Task to complete
Scan the data below for the string "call". Show every line where it turns up.

Saved data entries
--------

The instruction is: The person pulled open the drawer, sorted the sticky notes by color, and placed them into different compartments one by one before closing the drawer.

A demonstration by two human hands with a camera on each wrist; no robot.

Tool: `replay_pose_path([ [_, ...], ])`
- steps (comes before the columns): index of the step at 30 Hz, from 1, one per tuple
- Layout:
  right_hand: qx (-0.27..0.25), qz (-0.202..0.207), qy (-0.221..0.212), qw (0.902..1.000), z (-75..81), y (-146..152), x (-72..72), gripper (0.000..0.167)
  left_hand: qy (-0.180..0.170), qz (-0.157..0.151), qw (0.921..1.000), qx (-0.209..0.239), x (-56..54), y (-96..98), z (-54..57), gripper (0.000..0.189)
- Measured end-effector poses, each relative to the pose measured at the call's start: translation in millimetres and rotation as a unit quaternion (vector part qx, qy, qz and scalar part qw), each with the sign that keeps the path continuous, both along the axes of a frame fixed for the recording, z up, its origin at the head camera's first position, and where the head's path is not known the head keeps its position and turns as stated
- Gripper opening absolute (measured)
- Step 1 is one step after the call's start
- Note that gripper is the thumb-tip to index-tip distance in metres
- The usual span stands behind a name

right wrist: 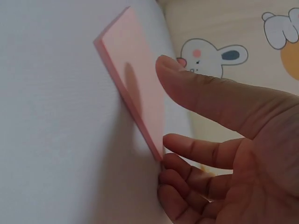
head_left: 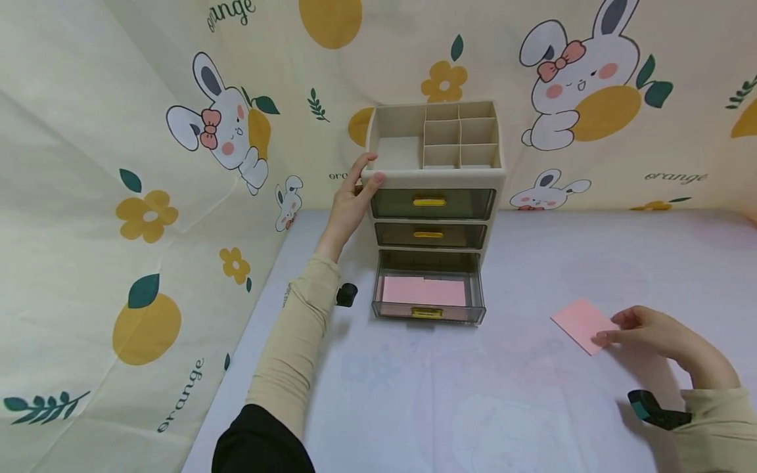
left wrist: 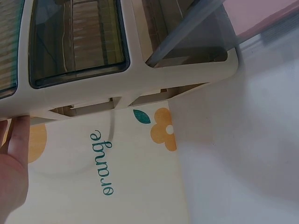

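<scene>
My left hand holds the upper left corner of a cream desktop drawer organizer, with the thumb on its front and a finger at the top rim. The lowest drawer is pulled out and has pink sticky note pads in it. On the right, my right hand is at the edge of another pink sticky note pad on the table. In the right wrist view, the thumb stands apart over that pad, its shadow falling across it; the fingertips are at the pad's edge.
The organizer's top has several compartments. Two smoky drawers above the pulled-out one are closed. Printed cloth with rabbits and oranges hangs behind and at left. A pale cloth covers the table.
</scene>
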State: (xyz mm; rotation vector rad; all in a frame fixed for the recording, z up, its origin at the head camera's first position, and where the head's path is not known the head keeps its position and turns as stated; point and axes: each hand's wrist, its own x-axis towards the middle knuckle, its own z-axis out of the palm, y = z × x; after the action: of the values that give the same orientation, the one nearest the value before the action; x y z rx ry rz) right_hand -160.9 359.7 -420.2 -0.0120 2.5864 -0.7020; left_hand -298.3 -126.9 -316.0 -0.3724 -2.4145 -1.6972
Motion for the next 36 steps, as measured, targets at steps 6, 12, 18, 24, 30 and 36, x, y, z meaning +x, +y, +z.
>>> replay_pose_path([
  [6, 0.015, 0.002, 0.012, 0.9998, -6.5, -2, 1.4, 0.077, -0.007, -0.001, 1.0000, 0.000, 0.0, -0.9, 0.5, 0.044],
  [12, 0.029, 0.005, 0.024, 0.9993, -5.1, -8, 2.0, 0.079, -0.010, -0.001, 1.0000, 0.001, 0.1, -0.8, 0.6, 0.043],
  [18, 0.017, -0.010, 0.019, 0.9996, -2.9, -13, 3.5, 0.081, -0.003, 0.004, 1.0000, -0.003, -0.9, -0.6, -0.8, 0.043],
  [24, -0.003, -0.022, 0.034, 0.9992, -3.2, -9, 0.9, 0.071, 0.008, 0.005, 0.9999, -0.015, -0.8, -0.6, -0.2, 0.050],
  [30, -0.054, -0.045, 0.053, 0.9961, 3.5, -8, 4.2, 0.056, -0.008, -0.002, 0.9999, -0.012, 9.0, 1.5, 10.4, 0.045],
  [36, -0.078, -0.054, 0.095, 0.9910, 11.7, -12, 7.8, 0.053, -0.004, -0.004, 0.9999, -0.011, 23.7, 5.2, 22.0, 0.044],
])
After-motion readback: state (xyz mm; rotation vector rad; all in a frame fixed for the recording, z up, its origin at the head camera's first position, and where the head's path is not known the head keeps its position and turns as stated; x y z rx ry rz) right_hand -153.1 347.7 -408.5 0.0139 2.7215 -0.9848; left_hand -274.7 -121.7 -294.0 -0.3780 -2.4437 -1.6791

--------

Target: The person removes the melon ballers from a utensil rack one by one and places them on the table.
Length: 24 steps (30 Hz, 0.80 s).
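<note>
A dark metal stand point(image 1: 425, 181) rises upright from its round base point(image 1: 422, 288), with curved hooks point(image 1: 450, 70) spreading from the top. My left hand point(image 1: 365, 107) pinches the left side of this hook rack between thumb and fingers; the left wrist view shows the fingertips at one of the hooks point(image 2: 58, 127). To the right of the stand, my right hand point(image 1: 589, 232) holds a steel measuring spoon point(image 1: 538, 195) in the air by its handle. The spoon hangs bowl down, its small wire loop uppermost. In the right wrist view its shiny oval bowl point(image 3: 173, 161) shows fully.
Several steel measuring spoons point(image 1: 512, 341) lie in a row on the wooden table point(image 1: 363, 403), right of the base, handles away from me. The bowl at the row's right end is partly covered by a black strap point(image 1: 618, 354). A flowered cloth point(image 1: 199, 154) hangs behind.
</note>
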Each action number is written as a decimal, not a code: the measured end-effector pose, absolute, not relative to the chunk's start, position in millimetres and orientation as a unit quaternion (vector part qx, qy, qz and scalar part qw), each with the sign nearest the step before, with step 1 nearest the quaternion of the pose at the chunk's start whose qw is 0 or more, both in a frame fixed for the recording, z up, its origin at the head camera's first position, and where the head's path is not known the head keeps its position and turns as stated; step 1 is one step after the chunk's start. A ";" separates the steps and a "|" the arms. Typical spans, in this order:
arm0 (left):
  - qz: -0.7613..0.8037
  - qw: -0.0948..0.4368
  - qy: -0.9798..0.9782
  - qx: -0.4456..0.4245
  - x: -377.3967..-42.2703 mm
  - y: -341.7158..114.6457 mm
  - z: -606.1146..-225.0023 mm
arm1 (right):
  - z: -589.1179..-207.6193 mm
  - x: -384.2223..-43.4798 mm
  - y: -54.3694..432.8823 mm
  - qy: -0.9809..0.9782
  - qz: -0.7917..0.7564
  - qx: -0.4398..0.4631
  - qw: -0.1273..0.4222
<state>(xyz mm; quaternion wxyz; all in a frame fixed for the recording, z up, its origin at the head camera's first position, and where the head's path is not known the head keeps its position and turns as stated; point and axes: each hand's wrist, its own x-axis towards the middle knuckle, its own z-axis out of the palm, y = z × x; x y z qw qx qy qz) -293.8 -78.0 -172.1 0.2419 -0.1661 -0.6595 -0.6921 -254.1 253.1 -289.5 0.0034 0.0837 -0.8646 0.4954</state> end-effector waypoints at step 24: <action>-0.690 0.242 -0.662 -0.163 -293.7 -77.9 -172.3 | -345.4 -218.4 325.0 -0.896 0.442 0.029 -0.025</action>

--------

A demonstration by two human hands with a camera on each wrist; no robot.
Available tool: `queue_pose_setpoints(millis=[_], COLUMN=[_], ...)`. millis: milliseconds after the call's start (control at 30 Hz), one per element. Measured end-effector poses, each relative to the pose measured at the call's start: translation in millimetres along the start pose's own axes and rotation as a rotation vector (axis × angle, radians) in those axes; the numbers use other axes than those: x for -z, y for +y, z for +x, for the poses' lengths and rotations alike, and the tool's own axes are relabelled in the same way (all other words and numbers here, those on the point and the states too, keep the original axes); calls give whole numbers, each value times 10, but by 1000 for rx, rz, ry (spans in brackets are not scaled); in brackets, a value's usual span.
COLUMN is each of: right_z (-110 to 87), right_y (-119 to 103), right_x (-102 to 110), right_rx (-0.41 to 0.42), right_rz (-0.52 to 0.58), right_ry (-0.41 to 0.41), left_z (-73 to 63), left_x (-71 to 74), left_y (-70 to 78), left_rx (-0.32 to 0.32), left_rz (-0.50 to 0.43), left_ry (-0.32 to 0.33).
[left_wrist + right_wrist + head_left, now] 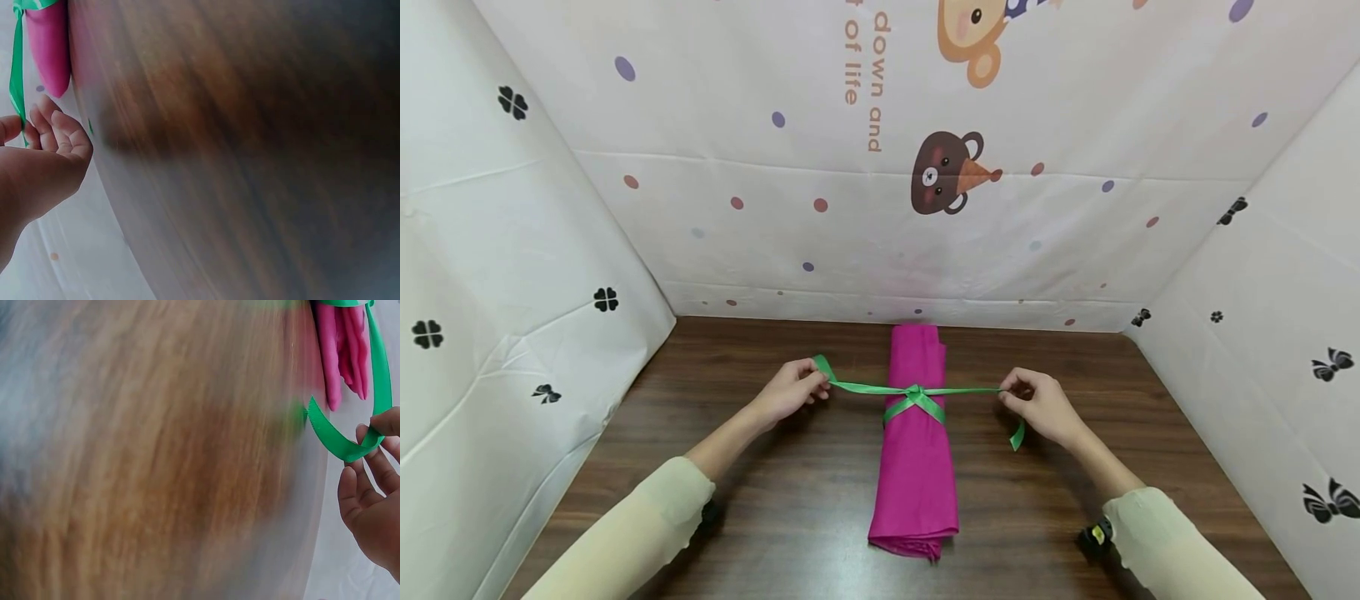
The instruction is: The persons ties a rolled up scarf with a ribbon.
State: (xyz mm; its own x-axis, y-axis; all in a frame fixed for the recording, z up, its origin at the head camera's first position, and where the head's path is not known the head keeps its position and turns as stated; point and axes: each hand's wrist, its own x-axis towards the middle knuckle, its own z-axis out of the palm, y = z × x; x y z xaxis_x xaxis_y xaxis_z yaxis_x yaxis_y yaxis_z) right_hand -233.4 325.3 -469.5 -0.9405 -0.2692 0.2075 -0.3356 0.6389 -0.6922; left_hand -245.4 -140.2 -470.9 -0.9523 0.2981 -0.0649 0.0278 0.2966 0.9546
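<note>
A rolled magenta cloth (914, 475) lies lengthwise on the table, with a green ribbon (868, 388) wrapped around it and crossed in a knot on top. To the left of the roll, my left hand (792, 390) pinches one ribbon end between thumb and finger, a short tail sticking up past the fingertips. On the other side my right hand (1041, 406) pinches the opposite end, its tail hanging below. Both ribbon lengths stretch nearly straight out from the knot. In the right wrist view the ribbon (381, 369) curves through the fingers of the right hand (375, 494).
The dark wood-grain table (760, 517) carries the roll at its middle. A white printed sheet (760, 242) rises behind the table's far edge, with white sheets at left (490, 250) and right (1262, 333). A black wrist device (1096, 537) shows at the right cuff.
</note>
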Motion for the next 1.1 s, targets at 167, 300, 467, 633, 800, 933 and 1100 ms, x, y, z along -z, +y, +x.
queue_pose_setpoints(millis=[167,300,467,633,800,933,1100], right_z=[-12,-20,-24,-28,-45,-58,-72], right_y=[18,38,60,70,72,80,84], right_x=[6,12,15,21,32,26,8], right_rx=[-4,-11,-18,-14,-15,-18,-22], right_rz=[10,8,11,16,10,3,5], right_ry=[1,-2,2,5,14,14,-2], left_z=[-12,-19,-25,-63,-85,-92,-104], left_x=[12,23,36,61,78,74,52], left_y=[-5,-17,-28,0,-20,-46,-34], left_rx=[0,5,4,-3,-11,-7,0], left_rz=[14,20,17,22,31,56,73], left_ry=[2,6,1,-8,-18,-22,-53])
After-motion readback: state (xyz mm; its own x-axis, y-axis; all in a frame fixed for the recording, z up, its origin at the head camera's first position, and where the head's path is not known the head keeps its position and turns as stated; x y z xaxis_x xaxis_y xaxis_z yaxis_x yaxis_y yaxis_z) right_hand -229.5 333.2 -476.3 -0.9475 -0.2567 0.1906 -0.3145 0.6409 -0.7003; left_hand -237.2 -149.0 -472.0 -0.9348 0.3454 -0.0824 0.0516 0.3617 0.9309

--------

Response area
- Measured end-effector poses, each relative to the pose measured at the call's start: translation in millimetres and rotation as a unit quaternion (vector part qx, qy, qz and scalar part qw), each with the sign that keeps the path continuous, both along the axes of a frame fixed for the recording, z up, its origin at the head camera's first position, and where the head's path is not known the head keeps its position and turns as stated
- Step 1 is one step after the call's start
Available tool: `queue_pose_setpoints(millis=[_], COLUMN=[_], ...)`. millis: milliseconds after the call's start (control at 30 Hz), one per element. Measured end-effector poses, each relative to the pose measured at the call's start: translation in millimetres along the start pose's own axes and rotation as a rotation vector (axis × angle, radians) in those axes; the numbers use other axes than those: x for -z, y for +y, z for +x, for the poses' lengths and rotations alike, and the tool's own axes are relabelled in the same way (all other words and numbers here, those on the point and the states too, keep the original axes); calls give whole numbers, each value times 10, but by 1000 for rx, rz, ry (spans in brackets are not scaled); in brackets, a value's usual span.

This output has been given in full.